Nationalité, communautarisme, laïcité, autorité : était-il vraiment indispensable que le débat éducatif s’enferre dans ces concepts qui ne le concernent qu’à la marge ? Pourquoi, ces dernières années, les ministres successifs de l’Education nationale se sont-ils sentis tenus de les accrocher au cahier des charges de l’école ? Pourquoi s’obstiner à ne considérer l’identité collective qu’à travers la nation et ses symboles ? Pour quoi faire croire que la laïcité et la république seraient menacées par le voile de quelques élèves ou par les menus de substitution des restaurants scolaires ou encore que l’autorité passait d’abord par la punition, les leçons de morale et les règles apprises par cœur ? En se plaçant sur ce terrain, l’Education nationale a incontestablement contribué à donner une légitimité accrue aux représentations traditionnelles du Front national, au lieu d’en démonter les mensonges en se consacrant aux véritables priorités : la réussite de tous les élèves, l’apprentissage de règles de vie fondées sur la fraternité et la coopération, la formation de citoyens éclairés pour un monde qui ne sera pas celui d’hier.

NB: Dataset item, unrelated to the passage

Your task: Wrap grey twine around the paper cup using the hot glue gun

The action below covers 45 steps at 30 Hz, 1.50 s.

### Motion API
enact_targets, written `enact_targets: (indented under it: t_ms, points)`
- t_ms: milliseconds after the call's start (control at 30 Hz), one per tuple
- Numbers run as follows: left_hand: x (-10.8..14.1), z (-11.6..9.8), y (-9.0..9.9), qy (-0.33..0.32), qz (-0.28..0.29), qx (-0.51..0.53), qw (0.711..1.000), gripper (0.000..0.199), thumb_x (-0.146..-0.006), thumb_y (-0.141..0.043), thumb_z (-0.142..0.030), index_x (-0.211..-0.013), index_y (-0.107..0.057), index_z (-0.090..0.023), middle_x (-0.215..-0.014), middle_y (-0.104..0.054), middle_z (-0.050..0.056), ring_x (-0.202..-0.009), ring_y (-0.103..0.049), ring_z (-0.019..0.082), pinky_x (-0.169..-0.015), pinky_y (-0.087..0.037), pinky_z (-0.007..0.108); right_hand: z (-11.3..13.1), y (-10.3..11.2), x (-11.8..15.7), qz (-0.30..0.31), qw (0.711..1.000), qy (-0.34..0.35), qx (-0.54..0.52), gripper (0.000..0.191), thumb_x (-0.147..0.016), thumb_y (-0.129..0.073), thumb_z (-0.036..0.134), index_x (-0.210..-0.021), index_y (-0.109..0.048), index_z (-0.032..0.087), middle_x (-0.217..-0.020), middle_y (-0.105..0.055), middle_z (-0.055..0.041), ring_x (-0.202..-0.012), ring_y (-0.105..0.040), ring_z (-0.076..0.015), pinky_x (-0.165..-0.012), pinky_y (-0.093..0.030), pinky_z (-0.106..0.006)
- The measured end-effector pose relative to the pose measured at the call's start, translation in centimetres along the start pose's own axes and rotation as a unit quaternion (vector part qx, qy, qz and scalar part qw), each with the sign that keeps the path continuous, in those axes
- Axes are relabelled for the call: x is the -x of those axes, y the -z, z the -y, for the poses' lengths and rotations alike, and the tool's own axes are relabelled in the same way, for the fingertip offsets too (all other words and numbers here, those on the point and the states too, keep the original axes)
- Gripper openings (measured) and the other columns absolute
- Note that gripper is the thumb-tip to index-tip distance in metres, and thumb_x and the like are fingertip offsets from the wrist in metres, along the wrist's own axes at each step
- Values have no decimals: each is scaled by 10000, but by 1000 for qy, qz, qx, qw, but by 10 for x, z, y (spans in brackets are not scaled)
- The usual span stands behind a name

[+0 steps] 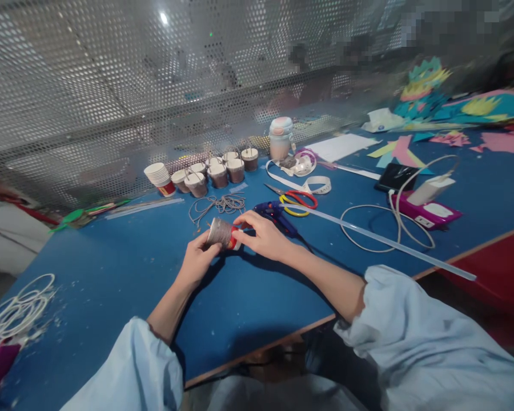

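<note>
A small paper cup [220, 234], tipped on its side, is held between my two hands above the blue table. Grey-brown cord covers much of its wall, and red paper shows toward the right end. My left hand [200, 255] is wrapped round the cord-covered part. With thumb and fingers, my right hand [259, 234] grips the red end. Just behind the cup lies a loose tangle of grey cord [223, 204]. A dark blue glue gun [274, 212] rests beyond my right hand, a long clear glue stick [377, 234] reaching right from it.
Several cord-wrapped cups [218, 176] and a stack of paper cups [159, 178] stand along the perforated metal screen [111, 74]. Scissors [298, 201], a measuring tape [319, 185] and a pastel bottle [281, 138] lie behind. A purple power strip [428, 211] sits right; white cable [19, 308] lies left.
</note>
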State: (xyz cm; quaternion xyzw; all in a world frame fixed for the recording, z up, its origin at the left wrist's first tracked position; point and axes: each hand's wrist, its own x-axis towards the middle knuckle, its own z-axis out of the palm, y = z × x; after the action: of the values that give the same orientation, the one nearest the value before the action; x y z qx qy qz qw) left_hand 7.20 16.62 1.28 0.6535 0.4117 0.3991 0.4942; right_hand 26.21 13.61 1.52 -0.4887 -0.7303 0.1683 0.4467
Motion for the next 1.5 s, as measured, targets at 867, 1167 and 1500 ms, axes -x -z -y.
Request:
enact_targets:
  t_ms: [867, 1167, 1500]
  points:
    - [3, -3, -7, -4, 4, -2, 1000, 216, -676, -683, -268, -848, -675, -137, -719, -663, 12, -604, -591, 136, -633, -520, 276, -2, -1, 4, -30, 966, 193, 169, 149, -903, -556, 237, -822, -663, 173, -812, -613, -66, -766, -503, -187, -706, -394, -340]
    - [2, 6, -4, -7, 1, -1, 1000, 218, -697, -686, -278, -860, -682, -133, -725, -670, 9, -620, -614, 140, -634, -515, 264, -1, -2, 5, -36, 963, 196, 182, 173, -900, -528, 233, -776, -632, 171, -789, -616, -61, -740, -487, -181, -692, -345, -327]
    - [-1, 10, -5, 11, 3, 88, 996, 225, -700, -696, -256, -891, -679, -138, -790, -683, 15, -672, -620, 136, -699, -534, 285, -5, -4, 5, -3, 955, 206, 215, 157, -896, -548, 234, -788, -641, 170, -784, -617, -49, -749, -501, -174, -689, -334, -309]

En toutes choses, les choix ministériels sont particulièrement révélateurs de cette propension à privilégier ce qui ferait consensus, c’est-à-dire, en réalité, ce qu’impose l’extrême-droite (ou la droite, tant la différence est ténue), à contourner les obstacles plutôt qu’à les affronter. Ainsi, la rentrée 2015 – quatrième rentrée gérée par la gauche depuis 2012 – sera principalement consacrée aux programmes d’éducation civique et morale, à la préparation de la journée laïcité, aussi futiles l’une que l’autre - quand la loi d’orientation censée « refonder » l’école s’égare dans le dédale d’un calendrier d’application toujours plus hypothétique. Alors que la droite affiche sans scrupules ses conceptions éducatives, brutales et réactionnaires, la gauche s’avère incapable de s’en démarquer. Faut-il alors s’étonner de l’abstention massive aux élections, puisque face au discours bruyant de la droite, la gauche n’a aucun projet, aucune idée neuve à proposer. Une constatation qui ne se limite évidemment pas au seul domaine éducatif.

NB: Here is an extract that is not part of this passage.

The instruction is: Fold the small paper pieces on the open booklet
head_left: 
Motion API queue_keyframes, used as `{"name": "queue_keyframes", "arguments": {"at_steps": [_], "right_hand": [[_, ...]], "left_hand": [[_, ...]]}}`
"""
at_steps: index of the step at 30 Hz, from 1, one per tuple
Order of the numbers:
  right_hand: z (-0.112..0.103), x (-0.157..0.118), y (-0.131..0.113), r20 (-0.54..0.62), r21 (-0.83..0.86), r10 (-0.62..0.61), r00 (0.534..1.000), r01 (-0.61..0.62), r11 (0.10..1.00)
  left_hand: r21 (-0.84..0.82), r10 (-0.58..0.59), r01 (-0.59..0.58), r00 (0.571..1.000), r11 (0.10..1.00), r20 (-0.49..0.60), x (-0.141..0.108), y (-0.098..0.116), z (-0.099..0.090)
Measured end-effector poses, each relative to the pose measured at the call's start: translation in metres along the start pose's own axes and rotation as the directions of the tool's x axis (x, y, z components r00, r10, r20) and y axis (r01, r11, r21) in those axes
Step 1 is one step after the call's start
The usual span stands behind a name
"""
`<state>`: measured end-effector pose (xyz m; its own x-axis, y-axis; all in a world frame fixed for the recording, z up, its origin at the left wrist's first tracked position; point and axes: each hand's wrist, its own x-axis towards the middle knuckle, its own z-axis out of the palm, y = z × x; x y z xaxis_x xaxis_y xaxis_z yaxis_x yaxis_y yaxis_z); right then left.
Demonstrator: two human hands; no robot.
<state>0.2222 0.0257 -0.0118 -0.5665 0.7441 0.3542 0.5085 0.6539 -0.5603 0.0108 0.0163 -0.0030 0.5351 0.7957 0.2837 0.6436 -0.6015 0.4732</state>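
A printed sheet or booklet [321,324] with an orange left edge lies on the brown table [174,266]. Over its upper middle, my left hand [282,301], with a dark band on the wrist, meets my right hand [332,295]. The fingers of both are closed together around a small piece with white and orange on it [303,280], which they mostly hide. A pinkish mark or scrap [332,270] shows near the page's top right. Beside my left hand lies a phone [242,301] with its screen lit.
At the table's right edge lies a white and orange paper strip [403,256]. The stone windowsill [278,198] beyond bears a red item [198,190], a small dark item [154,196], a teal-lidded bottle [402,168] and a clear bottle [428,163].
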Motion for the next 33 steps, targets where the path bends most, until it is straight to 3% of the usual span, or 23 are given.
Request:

La  direction politique imposée à l’école ces derniers mois, surtout depuis les attentats de janvier, débouche sur une impasse : en reprenant à son compte l’interprétation sécuritaire-identitaire développée par la droite extrême et l’extrême-droite, le gouvernement non seulement ne se donne pas les moyens de réformer le système éducatif mais il renforce les frayeurs et les fantasmes d’une opinion publique majoritairement conservatrice, confortée dans ses préférences électorales sans issue.

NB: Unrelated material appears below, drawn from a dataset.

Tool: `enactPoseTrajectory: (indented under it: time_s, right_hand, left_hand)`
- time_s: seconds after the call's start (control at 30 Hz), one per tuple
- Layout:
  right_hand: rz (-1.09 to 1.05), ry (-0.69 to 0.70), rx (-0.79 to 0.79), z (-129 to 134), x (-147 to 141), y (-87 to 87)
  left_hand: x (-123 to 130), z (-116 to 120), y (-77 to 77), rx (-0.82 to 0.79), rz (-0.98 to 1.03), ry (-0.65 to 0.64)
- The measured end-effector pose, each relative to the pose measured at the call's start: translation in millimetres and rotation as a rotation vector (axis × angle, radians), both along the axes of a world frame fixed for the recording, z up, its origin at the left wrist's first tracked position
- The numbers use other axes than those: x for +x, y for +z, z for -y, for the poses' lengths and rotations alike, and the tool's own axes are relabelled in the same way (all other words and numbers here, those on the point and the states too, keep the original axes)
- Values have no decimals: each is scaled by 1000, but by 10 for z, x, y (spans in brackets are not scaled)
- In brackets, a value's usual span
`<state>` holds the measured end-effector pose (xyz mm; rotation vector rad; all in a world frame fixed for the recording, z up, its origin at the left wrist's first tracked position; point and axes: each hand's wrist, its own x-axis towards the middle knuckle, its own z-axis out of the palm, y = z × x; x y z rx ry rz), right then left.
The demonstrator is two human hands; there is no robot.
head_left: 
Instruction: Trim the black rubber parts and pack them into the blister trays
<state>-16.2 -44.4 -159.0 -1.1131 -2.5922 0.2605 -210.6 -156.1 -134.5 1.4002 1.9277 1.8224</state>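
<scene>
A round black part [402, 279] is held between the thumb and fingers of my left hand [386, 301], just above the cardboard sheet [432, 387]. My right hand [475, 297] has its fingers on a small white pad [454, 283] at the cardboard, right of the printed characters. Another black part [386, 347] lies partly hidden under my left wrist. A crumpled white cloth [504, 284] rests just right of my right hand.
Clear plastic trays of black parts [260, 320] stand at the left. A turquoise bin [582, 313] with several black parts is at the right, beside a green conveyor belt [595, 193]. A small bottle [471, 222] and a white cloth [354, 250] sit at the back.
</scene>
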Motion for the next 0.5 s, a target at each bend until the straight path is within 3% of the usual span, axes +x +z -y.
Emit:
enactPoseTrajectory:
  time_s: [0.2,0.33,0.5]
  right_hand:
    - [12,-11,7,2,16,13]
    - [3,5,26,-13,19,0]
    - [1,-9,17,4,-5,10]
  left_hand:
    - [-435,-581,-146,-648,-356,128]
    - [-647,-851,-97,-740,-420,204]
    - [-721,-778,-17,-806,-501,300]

Reste que dans cette démocratie de façade, gangrenée par le jeu des ambitions politiciennes à courte vue, l’alternative n’est pas impossible, certes pas sous la forme d’une bien improbable victoire électorale mais à travers les initiatives venues de la société civile, bien vivace elle, tout spécialement dans le milieu éducatif. Elles sont le fait entre autres (liste non limitative) :

- d’enseignants qui, patiemment, au jour le jour, travaillent à faire progresser leurs élèves, sans se soucier du brouhaha médiatique ;
- des mouvements pédagogiques dont les convictions et l’intelligence s’affirment comme de vraies réponses à de vrais problèmes ;
- d’enseignants d’histoire – géographie qui, en pleine hystérie post attentats, ont pris la plume pour s’adresser « à certains intellectuels, journalistes, romanciers et à toutes celles et tous ceux qui croient connaître les jeunes des quartiers populaires » ;
- ou encore d’individus isolés, à l’écoute de leur conscience personnelle, comme cette femme qui, courageusement, sans rien demander à personne, s’en va déposer à l’Elysée, au Palais Bourbon, au ministère de l’Education nationale,  la pétition qu’elle a lancée réclamant de nouvelles paroles pour la Marseillaise.

Pour en finir avec les soirées électorales cafardeuses et la perspective de lendemains qui ne chantent pas, les vieilles lunes populistes, ce sont de nouveaux chemins qu’il faut explorer.